Phi Beta Cons

No College Cost Crisis?

Stanley Fish offers a favorable review of a book that makes the case:

The causes of the increase in college costs (an increase that has not, they contend, put college “out of reach”) are external; colleges are responding, as they must, to changes they cannot ignore and still provide a quality product. Chief among these is the change in the sophistication and cost of the technology that has at once transformed the setting of higher education and become one of the areas of knowledge higher education must impart to students. Students expect to be instructed in the new technologies, and that instruction requires their installation, and then as new refinements emerge, their re-installation. “[A] modern university must provide students with an up-to-date education that familiarizes students with the techniques and associated machinery that are used in the workplace the students must enter.”

Were colleges and universities to strike a Luddite stance and hold out for pencil, paper and blackboard instruction, they would “in effect be guilty of educational malpractice.” When it comes to incurring these new expenses, they “do not have a real choice.” In no sense, then, are changes in price “driven by any pathology in the higher education industry.

I haven’t read the book, and this isn’t my area of expertise, but this just seems completely bogus to me. What technology are schools buying that they didn’t before, and that costs so much? In many fields, instruction is the same as it always was: teachers lecture students, students do reading at home, students take tests. Computers and computer software might play some role, but they’re not that expensive (and besides, students typically have their own computers, and it’s not like computers are new; my elementary school had labs 20 years ago). STEM departments (which teach only about 15 percent of students) might need more expensive tech than they used to, but that wouldn’t explain why costs are increasing even at colleges that focus on other areas.

Further, if you look at this report (pages 22 and 23), it seems that the percentage of college budgets that goes to instruction has declined since 1995, while student services and administration costs have risen.

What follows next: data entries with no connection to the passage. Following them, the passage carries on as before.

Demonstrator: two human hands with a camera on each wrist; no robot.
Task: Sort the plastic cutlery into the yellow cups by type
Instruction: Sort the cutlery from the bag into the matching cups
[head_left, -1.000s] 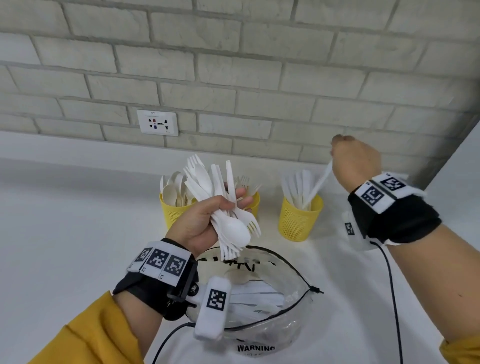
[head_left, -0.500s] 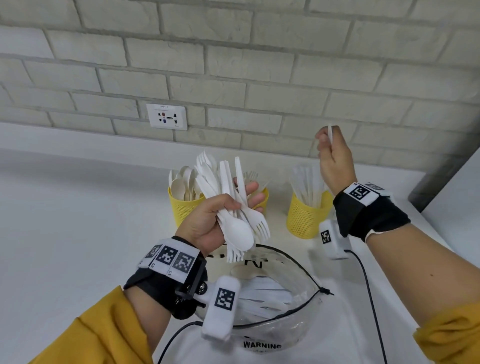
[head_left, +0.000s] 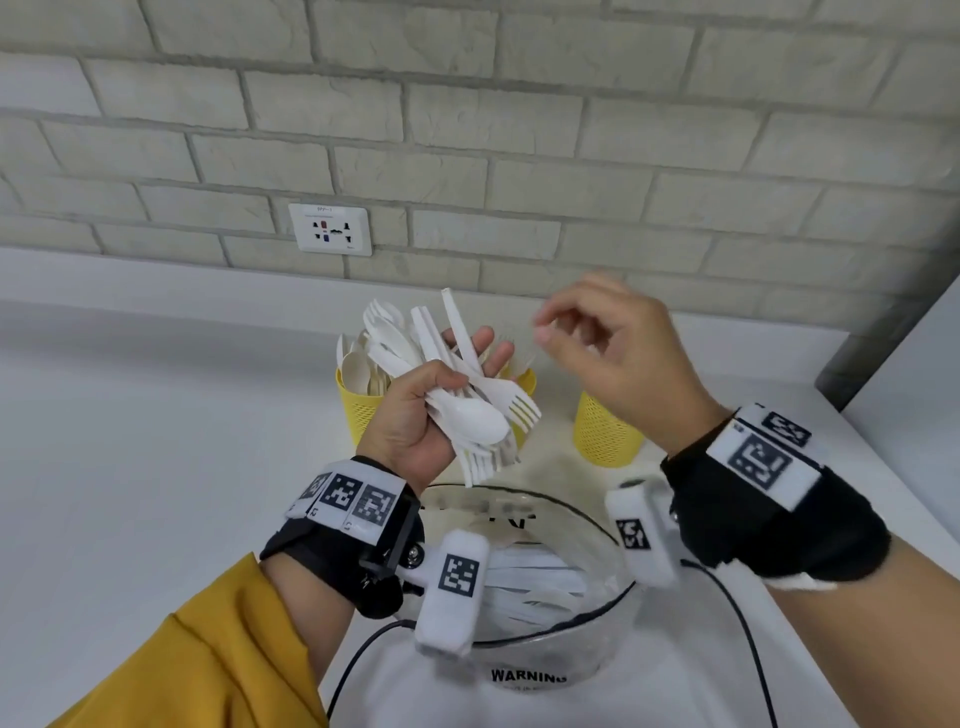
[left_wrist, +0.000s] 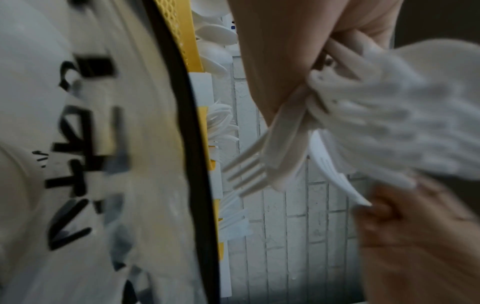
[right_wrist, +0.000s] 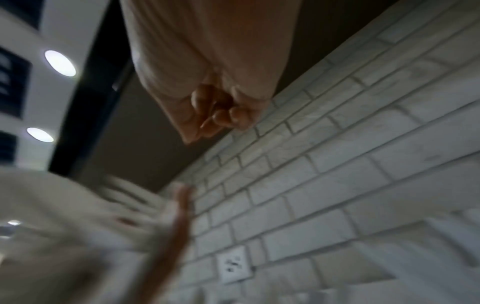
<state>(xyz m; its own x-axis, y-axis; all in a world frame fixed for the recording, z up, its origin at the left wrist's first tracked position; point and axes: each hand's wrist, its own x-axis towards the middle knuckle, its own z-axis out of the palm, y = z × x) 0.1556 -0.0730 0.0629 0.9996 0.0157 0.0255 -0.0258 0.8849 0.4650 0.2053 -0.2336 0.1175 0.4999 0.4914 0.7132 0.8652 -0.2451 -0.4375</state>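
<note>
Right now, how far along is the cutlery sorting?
Partly done. The left yellow cup already holds spoons, and the middle and right yellow cup stand by it. The left hand grips a mixed bundle; the right hand reaches toward it, empty. More cutlery waits in the clear bag.

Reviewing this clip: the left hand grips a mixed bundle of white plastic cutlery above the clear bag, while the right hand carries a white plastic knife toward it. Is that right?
Not quite. The left hand does grip the mixed bundle of white plastic cutlery above the clear plastic bag, but the right hand carries nothing: the head view shows its loosely curled fingers empty as it reaches toward the bundle.
</note>
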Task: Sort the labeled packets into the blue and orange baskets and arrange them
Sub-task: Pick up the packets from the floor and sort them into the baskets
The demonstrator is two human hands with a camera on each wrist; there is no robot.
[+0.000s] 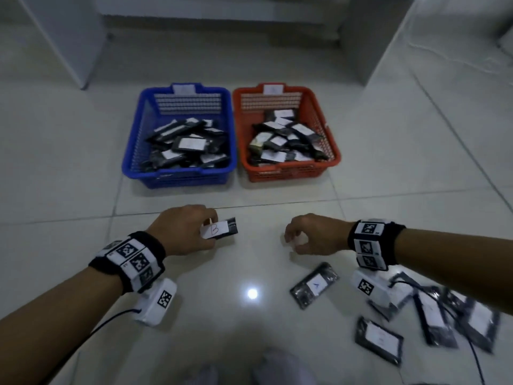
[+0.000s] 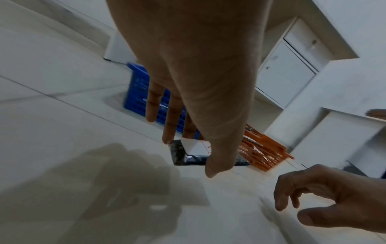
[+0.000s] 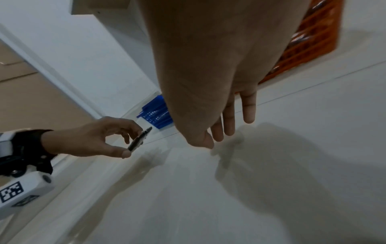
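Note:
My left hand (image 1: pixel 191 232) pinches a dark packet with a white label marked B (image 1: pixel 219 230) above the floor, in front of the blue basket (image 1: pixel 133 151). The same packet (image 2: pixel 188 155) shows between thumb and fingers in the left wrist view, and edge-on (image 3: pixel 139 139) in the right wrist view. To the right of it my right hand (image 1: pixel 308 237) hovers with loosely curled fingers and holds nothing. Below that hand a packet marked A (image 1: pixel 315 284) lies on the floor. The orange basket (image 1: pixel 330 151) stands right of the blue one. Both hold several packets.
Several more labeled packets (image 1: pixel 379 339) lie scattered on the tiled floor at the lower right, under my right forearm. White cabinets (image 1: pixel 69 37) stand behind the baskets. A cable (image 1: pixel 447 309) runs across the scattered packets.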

Finally, this is just bizarre:

Usually the question asked is, “What percentage of a family’s income goes to the cost of higher education?” Archibald and Feldman prefer to “ask instead whether the amount left over after subtracting the cost of college is rising or falling over time.” The answer they give (buttressed by statistical tables) is “rising”: what their data show is that “over long stretches of time, college costs have been rising at a faster pace than income per worker, yet the average worker’s actual dollar income has gone up by more than the costs, leaving more resources on the family table to spend on other things.”

In addition to the overall weirdness of doing the math this way (you could argue that the “real” cost of just about anything is declining), the median income (as opposed to income per worker) has been almost stagnant for decades, so for the average family this likely isn’t even true.